AVAILABLE DATA: Begin

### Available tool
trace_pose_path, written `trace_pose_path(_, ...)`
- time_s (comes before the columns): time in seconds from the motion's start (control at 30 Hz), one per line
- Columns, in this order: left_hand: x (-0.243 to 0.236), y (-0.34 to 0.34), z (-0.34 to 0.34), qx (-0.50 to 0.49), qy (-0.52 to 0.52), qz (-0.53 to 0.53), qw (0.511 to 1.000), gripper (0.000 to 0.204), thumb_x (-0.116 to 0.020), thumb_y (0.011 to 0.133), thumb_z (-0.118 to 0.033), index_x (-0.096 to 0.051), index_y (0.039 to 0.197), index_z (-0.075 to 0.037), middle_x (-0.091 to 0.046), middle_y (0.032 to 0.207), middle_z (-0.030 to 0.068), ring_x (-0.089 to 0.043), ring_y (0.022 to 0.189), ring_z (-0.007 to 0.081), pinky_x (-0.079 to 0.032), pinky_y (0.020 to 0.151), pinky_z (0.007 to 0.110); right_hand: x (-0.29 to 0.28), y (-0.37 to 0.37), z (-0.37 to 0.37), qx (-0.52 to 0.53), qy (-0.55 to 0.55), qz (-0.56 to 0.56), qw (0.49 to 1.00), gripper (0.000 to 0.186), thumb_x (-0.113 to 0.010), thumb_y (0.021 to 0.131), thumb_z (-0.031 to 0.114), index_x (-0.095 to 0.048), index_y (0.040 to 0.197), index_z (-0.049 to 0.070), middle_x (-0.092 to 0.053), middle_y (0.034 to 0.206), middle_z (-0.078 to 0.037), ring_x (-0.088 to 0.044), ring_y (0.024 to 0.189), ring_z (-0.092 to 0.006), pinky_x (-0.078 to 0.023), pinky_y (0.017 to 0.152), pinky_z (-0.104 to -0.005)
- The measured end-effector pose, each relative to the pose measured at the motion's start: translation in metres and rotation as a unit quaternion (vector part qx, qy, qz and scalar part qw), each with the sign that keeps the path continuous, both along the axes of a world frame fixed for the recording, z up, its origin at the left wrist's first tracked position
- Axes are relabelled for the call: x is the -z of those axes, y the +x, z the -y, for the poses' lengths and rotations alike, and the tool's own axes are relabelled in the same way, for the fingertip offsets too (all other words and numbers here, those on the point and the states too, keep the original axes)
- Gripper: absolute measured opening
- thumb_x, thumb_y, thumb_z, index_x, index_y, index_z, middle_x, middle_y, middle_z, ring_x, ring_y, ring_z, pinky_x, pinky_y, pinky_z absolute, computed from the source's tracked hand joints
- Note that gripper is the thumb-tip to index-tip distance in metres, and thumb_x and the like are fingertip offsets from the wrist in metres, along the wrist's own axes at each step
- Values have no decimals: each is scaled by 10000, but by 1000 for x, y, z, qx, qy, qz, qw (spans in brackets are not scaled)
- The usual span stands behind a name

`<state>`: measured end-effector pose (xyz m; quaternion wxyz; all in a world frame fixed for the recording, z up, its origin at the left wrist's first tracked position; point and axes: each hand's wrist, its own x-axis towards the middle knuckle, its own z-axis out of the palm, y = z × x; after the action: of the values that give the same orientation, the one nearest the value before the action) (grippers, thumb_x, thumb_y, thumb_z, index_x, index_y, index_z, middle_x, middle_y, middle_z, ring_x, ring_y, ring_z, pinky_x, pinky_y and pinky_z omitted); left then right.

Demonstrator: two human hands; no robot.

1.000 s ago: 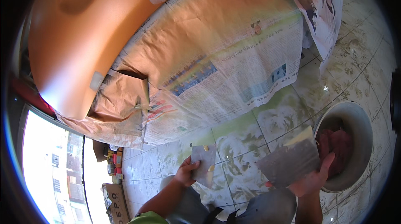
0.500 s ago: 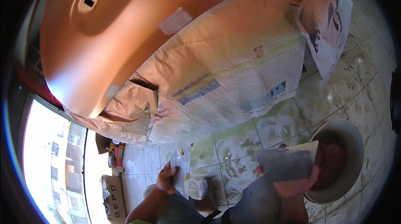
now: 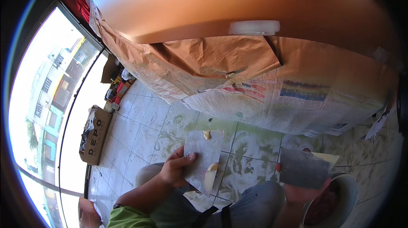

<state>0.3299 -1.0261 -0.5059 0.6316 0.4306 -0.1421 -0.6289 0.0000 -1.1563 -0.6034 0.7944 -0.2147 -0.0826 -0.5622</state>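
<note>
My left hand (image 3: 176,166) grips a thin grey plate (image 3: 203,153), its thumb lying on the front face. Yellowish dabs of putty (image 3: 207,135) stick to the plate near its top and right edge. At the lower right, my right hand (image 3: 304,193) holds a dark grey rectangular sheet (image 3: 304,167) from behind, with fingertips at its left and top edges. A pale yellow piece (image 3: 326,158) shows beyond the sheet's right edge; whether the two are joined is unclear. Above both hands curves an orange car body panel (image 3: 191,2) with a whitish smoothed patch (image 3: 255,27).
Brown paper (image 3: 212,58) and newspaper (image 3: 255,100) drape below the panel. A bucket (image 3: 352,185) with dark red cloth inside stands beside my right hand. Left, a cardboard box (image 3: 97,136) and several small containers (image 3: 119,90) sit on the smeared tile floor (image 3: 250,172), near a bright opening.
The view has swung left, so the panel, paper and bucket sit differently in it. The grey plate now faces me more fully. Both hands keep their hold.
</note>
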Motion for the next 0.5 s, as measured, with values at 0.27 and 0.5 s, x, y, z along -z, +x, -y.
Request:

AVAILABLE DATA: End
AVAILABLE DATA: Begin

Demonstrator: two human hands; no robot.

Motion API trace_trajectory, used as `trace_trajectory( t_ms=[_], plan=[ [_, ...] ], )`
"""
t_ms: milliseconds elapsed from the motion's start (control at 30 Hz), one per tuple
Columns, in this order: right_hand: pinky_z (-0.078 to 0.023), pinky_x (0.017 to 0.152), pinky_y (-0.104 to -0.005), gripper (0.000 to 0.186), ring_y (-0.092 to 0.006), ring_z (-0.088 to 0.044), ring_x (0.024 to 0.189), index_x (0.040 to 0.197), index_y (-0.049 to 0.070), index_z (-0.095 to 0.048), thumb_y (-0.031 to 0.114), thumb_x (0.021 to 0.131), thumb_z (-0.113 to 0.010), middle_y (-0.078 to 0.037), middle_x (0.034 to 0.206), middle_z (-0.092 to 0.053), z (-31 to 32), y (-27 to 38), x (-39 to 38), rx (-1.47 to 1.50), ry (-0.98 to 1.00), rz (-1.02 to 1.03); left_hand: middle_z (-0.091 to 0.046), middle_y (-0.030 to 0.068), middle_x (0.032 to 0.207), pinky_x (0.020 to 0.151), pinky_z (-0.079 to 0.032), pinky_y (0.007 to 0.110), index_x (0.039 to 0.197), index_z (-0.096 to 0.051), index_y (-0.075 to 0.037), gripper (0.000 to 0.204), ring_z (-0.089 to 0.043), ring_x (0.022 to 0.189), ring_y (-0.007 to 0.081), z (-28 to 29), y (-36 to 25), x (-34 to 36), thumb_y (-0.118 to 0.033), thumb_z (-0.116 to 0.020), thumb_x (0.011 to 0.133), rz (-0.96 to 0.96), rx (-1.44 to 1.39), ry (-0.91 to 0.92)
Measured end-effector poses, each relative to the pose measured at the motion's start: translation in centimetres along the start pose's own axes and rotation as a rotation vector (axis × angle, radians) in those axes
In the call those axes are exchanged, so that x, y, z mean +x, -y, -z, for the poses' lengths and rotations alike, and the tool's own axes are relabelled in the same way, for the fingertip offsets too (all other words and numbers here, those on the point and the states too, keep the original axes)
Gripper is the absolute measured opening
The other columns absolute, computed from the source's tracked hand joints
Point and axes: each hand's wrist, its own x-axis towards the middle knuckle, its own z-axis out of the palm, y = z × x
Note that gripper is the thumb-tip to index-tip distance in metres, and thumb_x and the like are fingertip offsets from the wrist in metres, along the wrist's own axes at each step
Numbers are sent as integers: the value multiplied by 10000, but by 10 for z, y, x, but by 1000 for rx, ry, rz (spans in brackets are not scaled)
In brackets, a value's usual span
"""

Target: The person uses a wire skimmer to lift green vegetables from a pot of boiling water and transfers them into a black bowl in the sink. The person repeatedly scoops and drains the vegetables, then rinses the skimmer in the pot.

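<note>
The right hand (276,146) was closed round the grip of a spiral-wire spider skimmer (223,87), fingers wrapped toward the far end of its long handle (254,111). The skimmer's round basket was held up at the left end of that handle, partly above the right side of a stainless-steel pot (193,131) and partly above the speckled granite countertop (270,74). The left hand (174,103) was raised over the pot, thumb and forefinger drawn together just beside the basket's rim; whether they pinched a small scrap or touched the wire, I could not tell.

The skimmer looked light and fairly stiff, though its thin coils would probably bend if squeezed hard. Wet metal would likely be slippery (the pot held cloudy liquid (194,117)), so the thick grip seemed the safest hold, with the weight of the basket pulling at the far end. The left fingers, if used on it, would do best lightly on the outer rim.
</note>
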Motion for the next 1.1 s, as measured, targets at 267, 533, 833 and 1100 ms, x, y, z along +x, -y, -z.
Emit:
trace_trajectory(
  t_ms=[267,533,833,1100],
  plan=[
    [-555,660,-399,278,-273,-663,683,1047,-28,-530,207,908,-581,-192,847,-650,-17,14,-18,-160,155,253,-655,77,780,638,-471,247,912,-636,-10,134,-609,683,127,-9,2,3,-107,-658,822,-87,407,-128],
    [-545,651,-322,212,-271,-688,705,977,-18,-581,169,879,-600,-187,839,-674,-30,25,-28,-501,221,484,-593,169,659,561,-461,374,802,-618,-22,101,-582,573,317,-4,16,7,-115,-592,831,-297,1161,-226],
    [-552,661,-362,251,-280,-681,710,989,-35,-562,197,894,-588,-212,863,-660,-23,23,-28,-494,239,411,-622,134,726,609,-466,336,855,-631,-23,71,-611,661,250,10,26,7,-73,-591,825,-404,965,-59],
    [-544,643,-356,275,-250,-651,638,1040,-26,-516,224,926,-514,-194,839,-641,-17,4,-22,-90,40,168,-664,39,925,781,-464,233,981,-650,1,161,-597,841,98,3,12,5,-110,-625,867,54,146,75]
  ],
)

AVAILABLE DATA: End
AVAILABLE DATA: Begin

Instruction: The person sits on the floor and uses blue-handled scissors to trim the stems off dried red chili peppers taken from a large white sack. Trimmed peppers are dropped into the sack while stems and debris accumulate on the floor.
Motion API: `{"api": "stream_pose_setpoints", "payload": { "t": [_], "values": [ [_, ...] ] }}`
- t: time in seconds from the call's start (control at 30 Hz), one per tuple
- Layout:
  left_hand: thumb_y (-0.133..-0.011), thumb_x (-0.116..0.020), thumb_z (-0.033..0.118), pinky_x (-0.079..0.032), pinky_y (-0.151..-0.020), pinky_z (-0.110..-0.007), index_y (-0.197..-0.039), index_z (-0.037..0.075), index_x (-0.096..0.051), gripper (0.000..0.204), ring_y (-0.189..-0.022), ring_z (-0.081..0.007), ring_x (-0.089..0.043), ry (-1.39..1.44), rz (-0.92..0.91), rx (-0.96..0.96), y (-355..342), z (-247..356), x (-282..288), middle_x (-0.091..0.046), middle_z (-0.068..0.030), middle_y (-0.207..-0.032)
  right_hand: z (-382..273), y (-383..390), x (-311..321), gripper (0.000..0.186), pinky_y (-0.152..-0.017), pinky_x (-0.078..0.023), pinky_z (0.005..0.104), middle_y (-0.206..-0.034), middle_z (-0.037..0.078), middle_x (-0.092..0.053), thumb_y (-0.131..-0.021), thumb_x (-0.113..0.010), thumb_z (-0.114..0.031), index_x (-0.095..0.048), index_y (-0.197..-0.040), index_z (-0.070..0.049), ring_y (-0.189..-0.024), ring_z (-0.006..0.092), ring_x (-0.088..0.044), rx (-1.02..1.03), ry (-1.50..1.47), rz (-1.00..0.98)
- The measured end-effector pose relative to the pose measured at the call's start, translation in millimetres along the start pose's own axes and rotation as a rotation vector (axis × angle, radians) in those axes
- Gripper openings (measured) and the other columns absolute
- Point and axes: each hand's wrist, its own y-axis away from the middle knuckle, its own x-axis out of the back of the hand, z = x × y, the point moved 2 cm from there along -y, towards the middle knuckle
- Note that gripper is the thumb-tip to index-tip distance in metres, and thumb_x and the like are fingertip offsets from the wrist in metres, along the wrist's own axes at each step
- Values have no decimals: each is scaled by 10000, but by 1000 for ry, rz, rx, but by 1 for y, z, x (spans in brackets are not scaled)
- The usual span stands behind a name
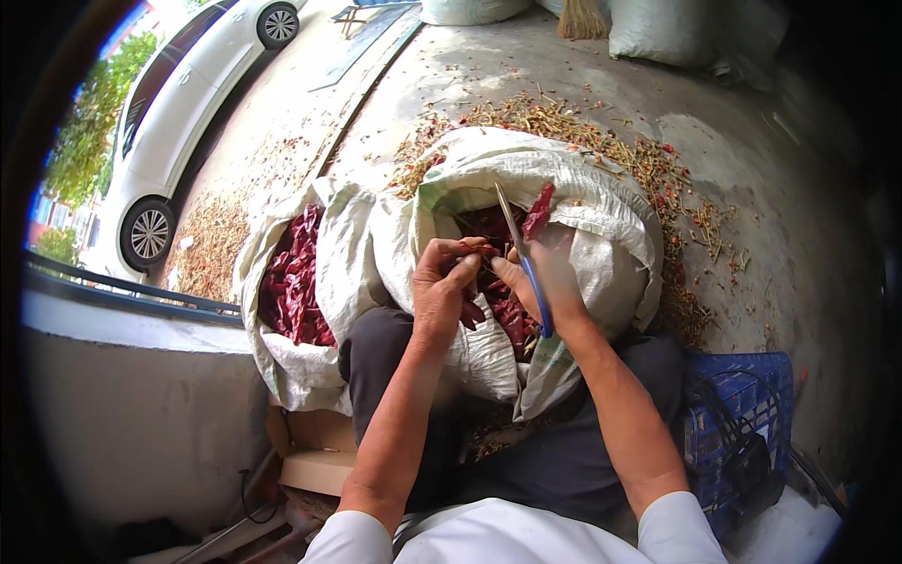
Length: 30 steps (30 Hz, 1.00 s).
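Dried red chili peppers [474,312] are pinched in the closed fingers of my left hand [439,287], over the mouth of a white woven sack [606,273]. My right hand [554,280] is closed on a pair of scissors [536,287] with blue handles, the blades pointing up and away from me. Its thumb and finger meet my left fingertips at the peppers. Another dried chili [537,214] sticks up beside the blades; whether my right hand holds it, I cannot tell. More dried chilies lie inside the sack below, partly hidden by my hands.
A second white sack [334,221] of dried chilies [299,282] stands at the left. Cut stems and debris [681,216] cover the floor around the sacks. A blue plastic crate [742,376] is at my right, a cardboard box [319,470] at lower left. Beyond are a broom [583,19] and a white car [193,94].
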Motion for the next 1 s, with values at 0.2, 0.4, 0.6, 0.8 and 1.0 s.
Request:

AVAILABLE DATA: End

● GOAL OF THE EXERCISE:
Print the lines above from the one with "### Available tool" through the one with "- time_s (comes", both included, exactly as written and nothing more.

● SOLUTION FOR THIS EXERCISE:
### Available tool
trace_pose_path, written `trace_pose_path(_, ...)`
- time_s (comes before the columns): time in seconds from the motion's start (control at 30 Hz), one per line

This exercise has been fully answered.